> [Your instructions]
Write out, without any change, the lines in the material below that run from the line with "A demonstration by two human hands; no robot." through the line with "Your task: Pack", both included.

> [Available data]
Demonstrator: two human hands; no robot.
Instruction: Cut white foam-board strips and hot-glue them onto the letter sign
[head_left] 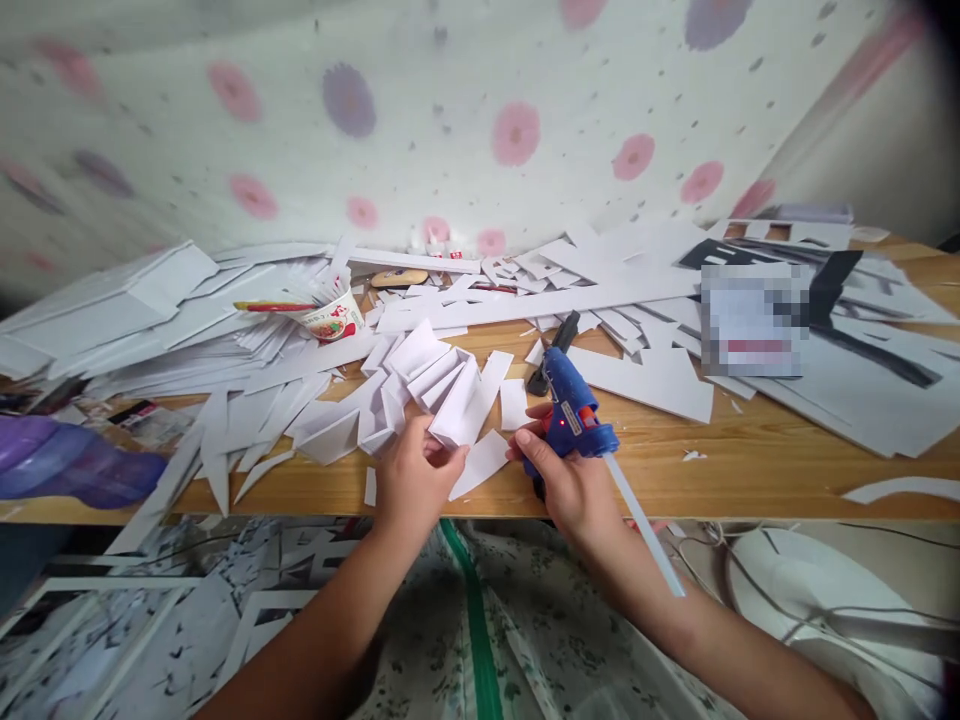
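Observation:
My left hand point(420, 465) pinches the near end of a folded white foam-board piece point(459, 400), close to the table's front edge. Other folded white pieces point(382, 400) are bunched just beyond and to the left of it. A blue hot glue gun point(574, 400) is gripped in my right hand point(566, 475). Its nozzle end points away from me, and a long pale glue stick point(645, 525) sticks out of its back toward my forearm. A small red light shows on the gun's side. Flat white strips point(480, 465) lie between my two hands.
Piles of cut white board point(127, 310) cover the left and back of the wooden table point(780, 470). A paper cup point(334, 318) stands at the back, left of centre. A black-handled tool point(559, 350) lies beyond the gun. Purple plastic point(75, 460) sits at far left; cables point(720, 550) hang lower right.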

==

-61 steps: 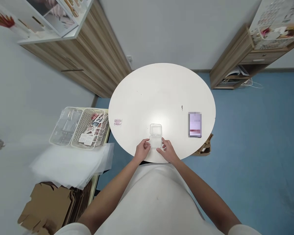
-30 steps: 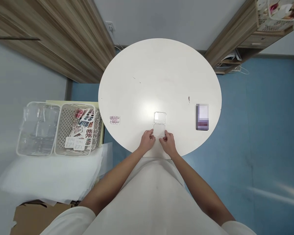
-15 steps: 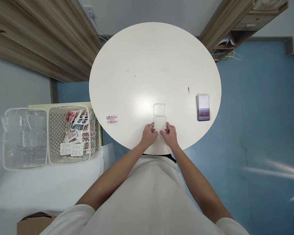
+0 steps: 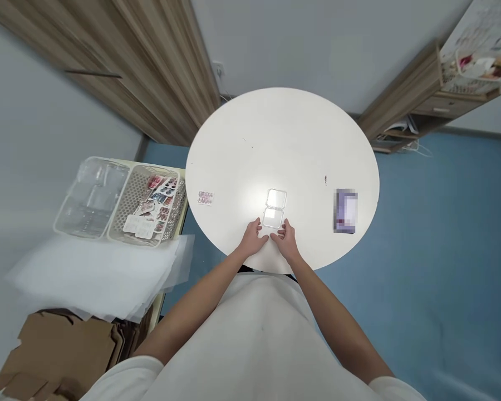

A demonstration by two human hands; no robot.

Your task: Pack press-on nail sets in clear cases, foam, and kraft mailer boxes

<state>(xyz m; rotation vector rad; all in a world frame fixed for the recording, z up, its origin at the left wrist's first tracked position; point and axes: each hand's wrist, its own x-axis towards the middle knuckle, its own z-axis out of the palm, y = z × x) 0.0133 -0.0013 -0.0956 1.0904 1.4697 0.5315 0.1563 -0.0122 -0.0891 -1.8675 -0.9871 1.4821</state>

> [Answer section]
A demonstration by two human hands; no robot.

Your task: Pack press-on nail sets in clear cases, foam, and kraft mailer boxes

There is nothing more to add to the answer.